*Your instructions*
For the word "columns", state how many lines of the data include it. Respond with the number only.
START Excerpted data
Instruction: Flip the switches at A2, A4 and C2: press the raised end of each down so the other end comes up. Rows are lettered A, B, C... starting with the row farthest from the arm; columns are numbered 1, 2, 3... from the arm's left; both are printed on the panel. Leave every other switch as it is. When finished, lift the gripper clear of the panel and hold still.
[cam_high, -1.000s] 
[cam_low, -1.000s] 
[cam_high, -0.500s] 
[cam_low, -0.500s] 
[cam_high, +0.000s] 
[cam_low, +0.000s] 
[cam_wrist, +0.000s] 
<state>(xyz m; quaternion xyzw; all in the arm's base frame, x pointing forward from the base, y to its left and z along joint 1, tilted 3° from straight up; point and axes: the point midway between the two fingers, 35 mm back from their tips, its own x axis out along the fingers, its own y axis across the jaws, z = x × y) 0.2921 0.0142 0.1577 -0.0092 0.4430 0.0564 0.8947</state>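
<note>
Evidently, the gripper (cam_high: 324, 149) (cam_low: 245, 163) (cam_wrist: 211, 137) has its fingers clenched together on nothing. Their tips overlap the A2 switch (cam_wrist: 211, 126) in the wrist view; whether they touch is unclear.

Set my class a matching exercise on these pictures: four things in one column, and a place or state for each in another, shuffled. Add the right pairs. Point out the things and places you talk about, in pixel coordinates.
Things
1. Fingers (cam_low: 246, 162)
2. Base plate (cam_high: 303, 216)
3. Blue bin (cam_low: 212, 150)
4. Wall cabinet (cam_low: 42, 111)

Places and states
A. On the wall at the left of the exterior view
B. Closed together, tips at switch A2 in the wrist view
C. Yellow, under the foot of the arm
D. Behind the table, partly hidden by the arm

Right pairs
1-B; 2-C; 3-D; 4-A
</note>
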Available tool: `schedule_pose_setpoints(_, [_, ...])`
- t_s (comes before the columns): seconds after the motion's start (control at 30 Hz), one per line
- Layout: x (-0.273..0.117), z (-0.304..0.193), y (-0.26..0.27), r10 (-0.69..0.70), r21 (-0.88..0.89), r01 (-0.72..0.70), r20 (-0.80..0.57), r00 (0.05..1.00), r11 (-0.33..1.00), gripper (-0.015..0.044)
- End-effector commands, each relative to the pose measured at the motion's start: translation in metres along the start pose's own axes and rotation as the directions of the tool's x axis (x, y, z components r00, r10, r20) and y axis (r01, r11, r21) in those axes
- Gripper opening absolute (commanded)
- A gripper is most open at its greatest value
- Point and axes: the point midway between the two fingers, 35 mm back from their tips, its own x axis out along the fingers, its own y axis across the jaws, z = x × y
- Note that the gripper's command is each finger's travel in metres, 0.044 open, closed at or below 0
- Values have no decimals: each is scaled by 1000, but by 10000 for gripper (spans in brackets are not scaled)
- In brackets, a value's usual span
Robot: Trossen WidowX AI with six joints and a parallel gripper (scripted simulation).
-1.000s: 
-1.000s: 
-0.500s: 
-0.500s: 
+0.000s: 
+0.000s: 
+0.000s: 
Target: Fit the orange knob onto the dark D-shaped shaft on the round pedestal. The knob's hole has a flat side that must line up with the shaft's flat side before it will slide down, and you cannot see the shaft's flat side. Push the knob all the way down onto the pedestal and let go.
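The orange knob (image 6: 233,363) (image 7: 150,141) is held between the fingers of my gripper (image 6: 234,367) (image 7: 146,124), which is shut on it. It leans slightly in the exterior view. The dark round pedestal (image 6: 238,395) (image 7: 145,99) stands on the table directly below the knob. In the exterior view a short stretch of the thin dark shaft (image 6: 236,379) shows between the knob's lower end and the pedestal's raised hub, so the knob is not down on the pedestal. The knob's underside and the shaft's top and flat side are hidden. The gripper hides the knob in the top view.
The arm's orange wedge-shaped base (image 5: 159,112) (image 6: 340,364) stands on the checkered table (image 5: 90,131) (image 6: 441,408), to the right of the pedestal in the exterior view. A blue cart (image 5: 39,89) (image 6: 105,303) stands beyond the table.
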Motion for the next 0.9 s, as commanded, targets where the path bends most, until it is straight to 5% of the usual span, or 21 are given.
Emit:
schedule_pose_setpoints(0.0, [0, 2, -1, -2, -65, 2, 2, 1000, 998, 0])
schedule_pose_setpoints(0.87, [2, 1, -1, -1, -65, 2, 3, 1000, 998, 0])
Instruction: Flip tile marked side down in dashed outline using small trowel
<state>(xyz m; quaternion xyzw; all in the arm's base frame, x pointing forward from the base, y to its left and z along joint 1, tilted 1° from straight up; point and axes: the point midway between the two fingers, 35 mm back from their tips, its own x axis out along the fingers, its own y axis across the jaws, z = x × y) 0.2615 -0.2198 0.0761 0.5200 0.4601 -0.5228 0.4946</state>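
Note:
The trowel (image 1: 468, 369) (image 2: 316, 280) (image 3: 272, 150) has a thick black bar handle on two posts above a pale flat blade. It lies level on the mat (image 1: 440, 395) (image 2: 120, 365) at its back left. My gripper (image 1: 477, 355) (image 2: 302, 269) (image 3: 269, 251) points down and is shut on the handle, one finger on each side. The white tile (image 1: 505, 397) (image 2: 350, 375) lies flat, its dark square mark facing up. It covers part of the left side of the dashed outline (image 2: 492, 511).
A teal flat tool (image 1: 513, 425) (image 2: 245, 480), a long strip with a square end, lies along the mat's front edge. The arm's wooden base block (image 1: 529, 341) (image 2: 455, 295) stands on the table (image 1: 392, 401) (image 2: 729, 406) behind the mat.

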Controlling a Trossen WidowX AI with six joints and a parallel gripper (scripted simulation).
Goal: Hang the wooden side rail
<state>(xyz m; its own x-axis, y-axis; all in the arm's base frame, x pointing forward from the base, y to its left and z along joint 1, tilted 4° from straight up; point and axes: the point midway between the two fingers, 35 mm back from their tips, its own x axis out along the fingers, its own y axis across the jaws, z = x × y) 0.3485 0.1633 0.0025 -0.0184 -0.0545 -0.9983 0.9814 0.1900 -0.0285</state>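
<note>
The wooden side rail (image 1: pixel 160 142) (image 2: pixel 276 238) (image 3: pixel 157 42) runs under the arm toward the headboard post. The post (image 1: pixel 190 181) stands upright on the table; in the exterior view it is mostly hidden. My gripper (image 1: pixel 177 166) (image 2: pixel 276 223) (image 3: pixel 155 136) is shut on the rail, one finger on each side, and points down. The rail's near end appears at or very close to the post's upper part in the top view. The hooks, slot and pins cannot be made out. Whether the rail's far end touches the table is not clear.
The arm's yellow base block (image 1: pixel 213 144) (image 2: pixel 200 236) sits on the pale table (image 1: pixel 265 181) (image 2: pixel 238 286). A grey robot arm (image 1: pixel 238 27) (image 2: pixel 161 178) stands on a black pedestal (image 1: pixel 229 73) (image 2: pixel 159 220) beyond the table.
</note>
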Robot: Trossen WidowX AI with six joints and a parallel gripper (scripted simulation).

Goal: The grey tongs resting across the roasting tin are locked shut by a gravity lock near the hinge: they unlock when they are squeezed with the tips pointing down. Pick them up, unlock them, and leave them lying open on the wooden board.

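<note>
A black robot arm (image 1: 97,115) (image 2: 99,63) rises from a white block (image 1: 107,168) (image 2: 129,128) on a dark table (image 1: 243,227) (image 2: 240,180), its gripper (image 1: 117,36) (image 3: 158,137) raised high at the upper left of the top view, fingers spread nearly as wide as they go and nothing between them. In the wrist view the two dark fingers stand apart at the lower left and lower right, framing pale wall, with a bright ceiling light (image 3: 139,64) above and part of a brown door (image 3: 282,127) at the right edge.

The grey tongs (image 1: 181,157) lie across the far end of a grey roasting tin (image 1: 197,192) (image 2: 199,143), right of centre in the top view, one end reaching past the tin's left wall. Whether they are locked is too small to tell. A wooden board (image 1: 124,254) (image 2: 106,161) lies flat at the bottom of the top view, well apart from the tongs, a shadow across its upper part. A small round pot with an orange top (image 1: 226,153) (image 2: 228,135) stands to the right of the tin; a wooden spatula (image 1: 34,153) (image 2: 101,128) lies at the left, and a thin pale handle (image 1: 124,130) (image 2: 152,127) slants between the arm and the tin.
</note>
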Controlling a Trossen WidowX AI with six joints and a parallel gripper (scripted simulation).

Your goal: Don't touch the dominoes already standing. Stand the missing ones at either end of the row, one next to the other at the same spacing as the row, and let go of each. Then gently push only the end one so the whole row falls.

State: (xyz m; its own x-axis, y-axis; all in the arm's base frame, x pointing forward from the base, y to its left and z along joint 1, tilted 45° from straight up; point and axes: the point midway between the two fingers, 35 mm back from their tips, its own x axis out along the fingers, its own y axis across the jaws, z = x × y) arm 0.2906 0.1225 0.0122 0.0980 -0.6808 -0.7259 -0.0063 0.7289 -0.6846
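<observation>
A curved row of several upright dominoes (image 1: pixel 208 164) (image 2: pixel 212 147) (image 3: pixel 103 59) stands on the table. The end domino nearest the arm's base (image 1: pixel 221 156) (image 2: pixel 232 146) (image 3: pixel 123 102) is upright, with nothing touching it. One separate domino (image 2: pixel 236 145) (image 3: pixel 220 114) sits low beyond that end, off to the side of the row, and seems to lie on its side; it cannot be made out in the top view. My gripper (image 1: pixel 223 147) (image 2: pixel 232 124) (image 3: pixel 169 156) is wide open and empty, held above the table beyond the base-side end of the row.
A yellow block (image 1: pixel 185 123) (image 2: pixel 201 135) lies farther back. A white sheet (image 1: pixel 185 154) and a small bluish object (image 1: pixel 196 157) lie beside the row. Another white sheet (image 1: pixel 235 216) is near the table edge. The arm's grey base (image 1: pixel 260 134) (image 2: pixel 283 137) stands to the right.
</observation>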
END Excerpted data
*Output of the exercise*
2